• What needs to be done: In the listing below, the line containing "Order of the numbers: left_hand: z" marks the end; copy exactly every line from the first through that one.

• Dataset records:
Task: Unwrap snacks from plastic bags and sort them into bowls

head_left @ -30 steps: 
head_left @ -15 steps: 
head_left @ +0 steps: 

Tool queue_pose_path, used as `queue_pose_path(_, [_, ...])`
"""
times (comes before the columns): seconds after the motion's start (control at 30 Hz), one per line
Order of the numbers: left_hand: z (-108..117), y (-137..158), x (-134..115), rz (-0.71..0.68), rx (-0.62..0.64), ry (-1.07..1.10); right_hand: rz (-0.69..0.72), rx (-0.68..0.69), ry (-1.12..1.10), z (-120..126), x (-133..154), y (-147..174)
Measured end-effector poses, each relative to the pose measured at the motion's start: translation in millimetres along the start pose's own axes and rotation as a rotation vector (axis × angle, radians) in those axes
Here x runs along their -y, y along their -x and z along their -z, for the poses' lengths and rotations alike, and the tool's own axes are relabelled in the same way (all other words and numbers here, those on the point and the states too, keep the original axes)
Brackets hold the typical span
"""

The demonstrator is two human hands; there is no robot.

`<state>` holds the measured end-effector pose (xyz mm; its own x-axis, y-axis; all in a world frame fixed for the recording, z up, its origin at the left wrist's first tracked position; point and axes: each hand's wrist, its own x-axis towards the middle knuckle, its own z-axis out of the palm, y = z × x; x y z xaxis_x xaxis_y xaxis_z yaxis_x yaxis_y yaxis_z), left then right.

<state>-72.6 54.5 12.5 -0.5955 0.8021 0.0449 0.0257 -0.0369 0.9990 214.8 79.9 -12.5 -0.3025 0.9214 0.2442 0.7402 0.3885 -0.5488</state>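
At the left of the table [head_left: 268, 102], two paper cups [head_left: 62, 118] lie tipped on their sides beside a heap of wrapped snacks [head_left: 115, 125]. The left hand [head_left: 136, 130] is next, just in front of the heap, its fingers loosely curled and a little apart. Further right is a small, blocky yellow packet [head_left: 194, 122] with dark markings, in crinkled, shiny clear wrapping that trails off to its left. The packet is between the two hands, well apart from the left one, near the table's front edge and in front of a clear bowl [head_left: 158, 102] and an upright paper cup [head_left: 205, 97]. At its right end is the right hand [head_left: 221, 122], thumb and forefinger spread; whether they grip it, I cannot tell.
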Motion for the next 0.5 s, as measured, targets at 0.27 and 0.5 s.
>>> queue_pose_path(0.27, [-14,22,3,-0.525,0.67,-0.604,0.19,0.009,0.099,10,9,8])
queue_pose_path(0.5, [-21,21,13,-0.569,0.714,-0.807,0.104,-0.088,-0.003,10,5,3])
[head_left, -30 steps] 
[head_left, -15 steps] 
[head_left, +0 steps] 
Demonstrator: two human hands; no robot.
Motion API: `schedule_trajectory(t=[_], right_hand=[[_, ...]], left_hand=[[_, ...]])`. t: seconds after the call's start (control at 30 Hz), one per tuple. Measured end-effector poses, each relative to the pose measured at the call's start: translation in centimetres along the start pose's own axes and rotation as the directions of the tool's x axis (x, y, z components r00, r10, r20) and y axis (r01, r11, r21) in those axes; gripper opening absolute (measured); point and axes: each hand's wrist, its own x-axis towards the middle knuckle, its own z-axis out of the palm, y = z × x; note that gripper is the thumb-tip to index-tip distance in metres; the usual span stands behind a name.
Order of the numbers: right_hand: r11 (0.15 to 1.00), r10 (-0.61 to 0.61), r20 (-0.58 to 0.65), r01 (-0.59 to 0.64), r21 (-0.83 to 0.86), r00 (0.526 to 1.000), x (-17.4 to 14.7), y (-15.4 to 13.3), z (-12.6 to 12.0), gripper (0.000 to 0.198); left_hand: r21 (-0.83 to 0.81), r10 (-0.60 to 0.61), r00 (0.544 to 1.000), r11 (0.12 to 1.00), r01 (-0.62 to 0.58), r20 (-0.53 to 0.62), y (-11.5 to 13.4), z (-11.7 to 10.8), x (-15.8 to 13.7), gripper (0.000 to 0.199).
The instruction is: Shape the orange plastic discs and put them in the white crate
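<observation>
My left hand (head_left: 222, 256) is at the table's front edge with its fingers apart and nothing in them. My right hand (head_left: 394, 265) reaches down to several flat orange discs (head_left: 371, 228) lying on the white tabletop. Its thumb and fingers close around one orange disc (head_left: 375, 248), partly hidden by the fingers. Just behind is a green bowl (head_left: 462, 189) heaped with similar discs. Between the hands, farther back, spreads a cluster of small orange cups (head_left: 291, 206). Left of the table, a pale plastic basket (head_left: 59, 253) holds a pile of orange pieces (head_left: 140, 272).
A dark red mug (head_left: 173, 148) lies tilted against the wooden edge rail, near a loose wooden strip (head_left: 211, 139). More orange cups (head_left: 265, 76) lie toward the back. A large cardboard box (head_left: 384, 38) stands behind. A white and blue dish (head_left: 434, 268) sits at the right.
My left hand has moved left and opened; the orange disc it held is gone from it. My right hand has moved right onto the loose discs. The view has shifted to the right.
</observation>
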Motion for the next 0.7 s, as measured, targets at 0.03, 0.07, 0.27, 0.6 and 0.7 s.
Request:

• Your solution:
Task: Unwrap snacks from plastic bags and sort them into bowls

head_left @ -30 steps: 
head_left @ -15 steps: 
head_left @ +0 steps: 

Tool queue_pose_path, used as `queue_pose_path(_, [_, ...])`
"""
times (comes before the columns): seconds after the motion's start (control at 30 Hz), one per line
Order of the numbers: left_hand: z (-108..117), y (-137..158), x (-134..115), rz (-0.71..0.68), rx (-0.62..0.64), ry (-1.07..1.10); right_hand: rz (-0.69..0.72), rx (-0.68..0.69), ry (-1.12..1.10), z (-120..126), x (-133..154), y (-147..174)

The answer requires no additions.